### Task directions
Go through the data and copy every line exactly, but not the images.

### Data segment
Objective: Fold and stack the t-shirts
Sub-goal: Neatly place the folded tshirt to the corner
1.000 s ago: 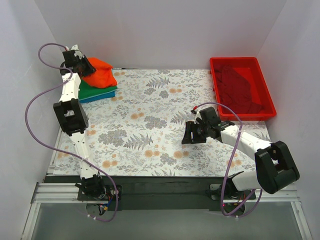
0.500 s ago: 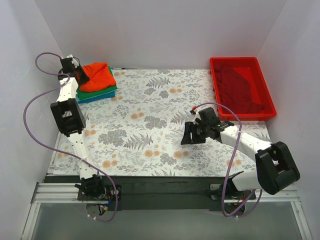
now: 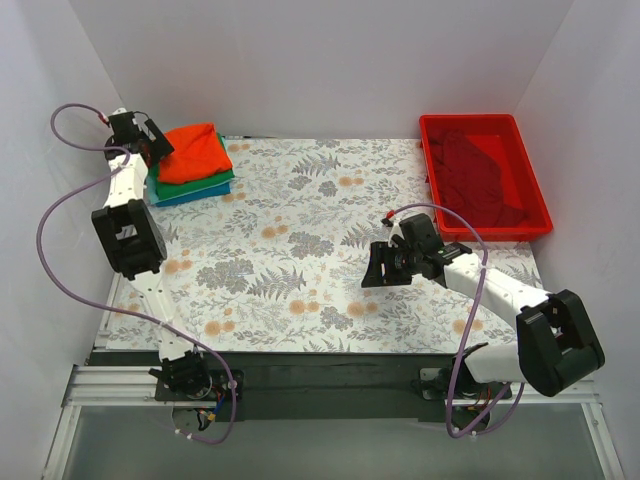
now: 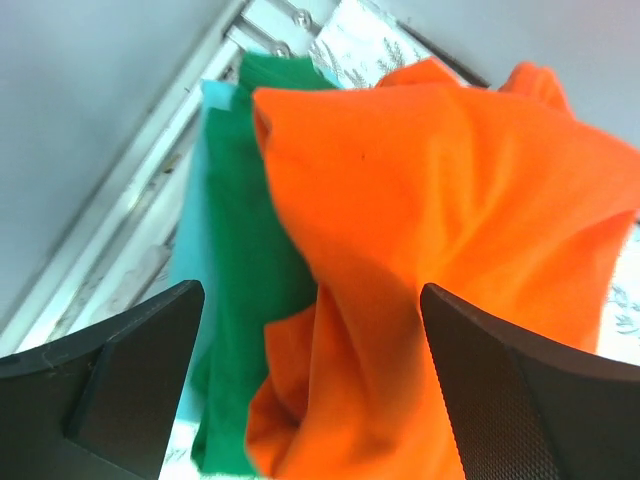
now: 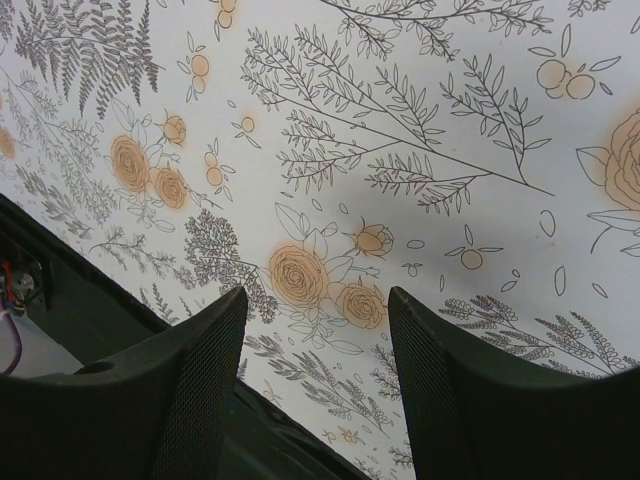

### Response to the exercise
Objective: Fold and stack the t-shirts
Sub-goal: Neatly place the folded tshirt to the corner
1.000 s ago: 
0.500 s ago: 
now: 
now: 
now: 

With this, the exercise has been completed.